┌──

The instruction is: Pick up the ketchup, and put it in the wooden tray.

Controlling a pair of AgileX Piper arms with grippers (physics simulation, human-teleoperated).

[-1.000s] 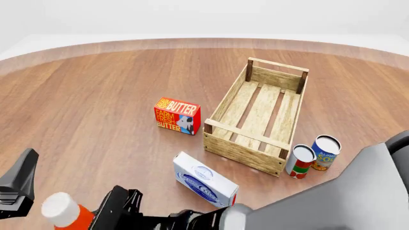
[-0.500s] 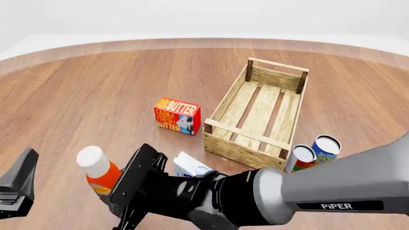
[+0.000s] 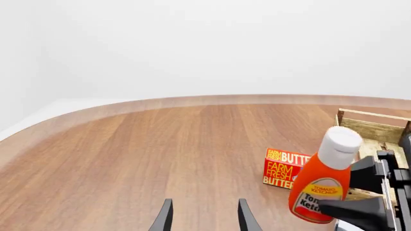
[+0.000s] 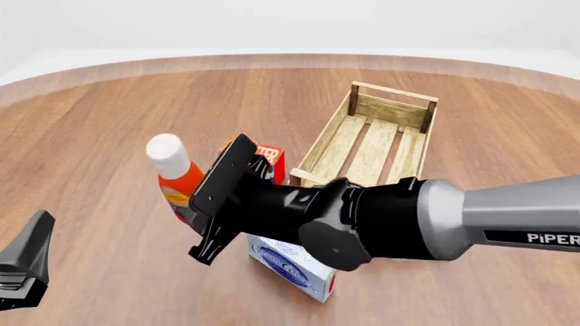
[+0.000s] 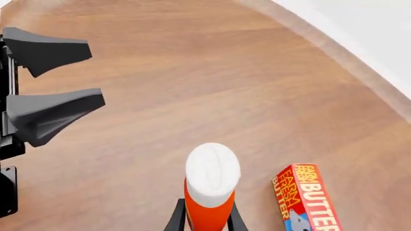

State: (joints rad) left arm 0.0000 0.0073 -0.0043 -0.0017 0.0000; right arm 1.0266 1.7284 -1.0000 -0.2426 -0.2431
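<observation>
The ketchup [image 4: 175, 178], a red-orange bottle with a white cap, hangs above the table, tilted a little, with my right gripper [image 4: 194, 204] shut on its lower body. It is left of the wooden tray [image 4: 409, 112] and in front of the butter box. From the right wrist view the ketchup [image 5: 209, 191] stands between the two fingers [image 5: 174, 220]. The left wrist view shows the ketchup [image 3: 322, 183] held off to the side. My left gripper [image 3: 204, 219] is open and holds nothing; it sits low at the near left [image 4: 23, 266].
A red butter box [image 4: 270, 155] lies partly hidden behind the right gripper. A white-and-blue box [image 4: 292, 267] lies under the right arm. The arm hides the table to the tray's near right. Bare wood lies to the far left.
The right gripper has lifted the ketchup up off the near table and carried it away from me and to the right, toward the butter box. The left gripper has not moved.
</observation>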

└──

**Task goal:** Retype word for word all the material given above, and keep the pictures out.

**Written answer:**
The instruction is: Pick up the ketchup, and put it in the wooden tray.

Controlling a pair of AgileX Piper arms with grippers (physics simulation, human-teleoperated).

[-1.000s] 
[-0.500s] 
[+0.000s] 
[+0.000s] 
[+0.000s] 

State: (joints rad) left arm 0.0000 0.0073 -0.0043 -0.0017 0.0000; right arm 1.0266 1.7284 -1.0000 -0.2426 -0.2431
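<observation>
The ketchup [image 4: 175, 178], a red-orange bottle with a white cap, hangs above the table, tilted a little, with my right gripper [image 4: 194, 204] shut on its lower body. It is left of the wooden tray [image 4: 409, 112] and in front of the butter box. From the right wrist view the ketchup [image 5: 209, 191] stands between the two fingers [image 5: 174, 220]. The left wrist view shows the ketchup [image 3: 322, 183] held off to the side. My left gripper [image 3: 204, 219] is open and holds nothing; it sits low at the near left [image 4: 23, 266].
A red butter box [image 4: 270, 155] lies partly hidden behind the right gripper. A white-and-blue box [image 4: 292, 267] lies under the right arm. The arm hides the table to the tray's near right. Bare wood lies to the far left.
The right gripper has lifted the ketchup up off the near table and carried it away from me and to the right, toward the butter box. The left gripper has not moved.
</observation>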

No further work remains on the exercise.